I remember the night I heard that my 25 year old son had been killed in Afghanistan. The grief was inexplicable. I do not remember the next five minutes as I sort of went into a Zombie trance, screaming over and over, “No! No! No!” I remember coming to, standing outside in the dark of night, looking into the sky at a bright yellow moon, suddenly aware that I was outside screaming at the sky. The nightmare bgan. After a sleepless night, I remember the thought coming with the morning light, “Michael, you will never be the man you were yesterday; you have changed forever.” This initially terrified me, but I knew that I could either try to return to the old self which existed prior to the traumatic crushing and grinding down, or grieve the loss of my son and my old life, and patiently (pathos – suffer) await the new self that would emerge. Depending on the trauma, that new self could take years to emerge. But having a perspective that sees the event as part of the soul-making experience minimizes the need to try and return to the old self, or blame myself and others in a state of eternal resentment.

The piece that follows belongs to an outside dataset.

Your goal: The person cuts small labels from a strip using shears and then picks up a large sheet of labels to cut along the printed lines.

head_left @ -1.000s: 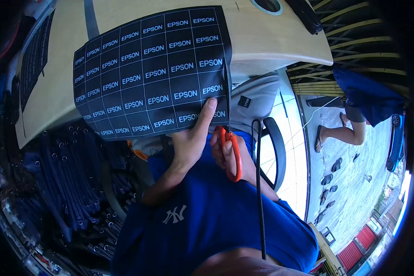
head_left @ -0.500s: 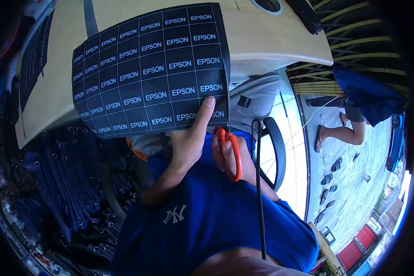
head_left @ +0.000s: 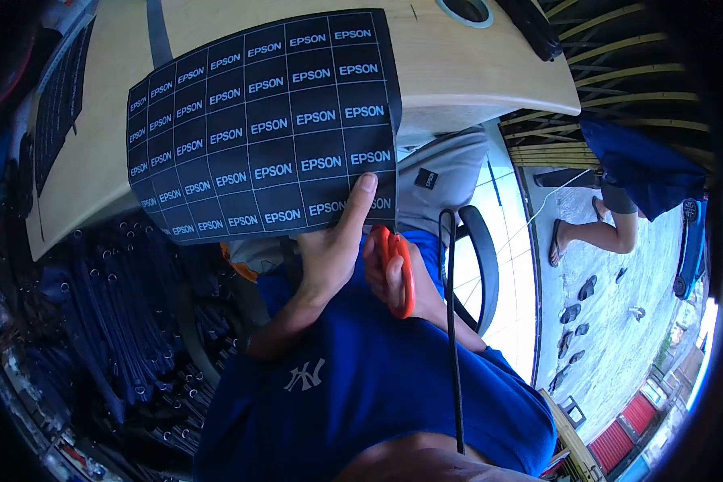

I am now the father of a dead son; no longer the father of a living son and all that implied for the future.


In the movie, The War at Home, the traumatized young Viet Nam vet sits down to play a classical tune on the piano. His relieved family, thinking he is becoming his old self, smiles as they watch and listen to him play so beautifully. As he completes the last line of the music, he stops and never plays the last note. As I watched the movie, I felt the frustration of him not finishing the song. His family looked troubled and puzzled as the vet rose from the piano bench and walked past them, silently. The point was stunning - life has no end…the last note is never played. The guy that played that song years ago, always finishing it, exists no longer. We are forever morphing from one self into the next.The soul-song is never complete...get used to it.


Experiencing joy in life, and recovery (perhaps discovery is a better word) from PTSD are directly proportional to ones ability to move through the creative emotional upheaval, stand in the chaos, excavate the darkness roiling below the psyche in the unconscious realms, and observe the new dwelling that is being built from the crushed rubble. Within each of us is ever-blossoming soul material, emerging from the dirt and fertilizer of the old self. This is the archetypal myth of Phoenix rising, the reparation of Osiris and Dionysus after their violent dismemberments, and the resurrection of the traumatized and crushed Christ. That is one reason so many vets and trauma victims find succor in religions with a myth of reconstruction after dismantlement.


PTSD may use the medical metaphor, but I think we must be careful. We are not sick, rather we are deconstructed. There is nothing wrong at the cosmic level, though from our social perspectives everything is severely wrong. Pharmaceuticals will not solve the problem in the long run, though they may provide some temporary relief. Alcohol, sex, drugs and a host of other consciousness altering substances or events won’t last long term. Seeing a therpist or counselor and blaming our parents, the government, et al will do little to promote the emergence of the new soul.


Why do these traumatic events happen? Who knows? I don’t. But that they do occur, and occur frequently on this planet requires us to take them as part of the normal phenomena of existence. From there, we will either see them as abnormal psychology, or normal events that come to move us into deeper and deeper experiences of soul.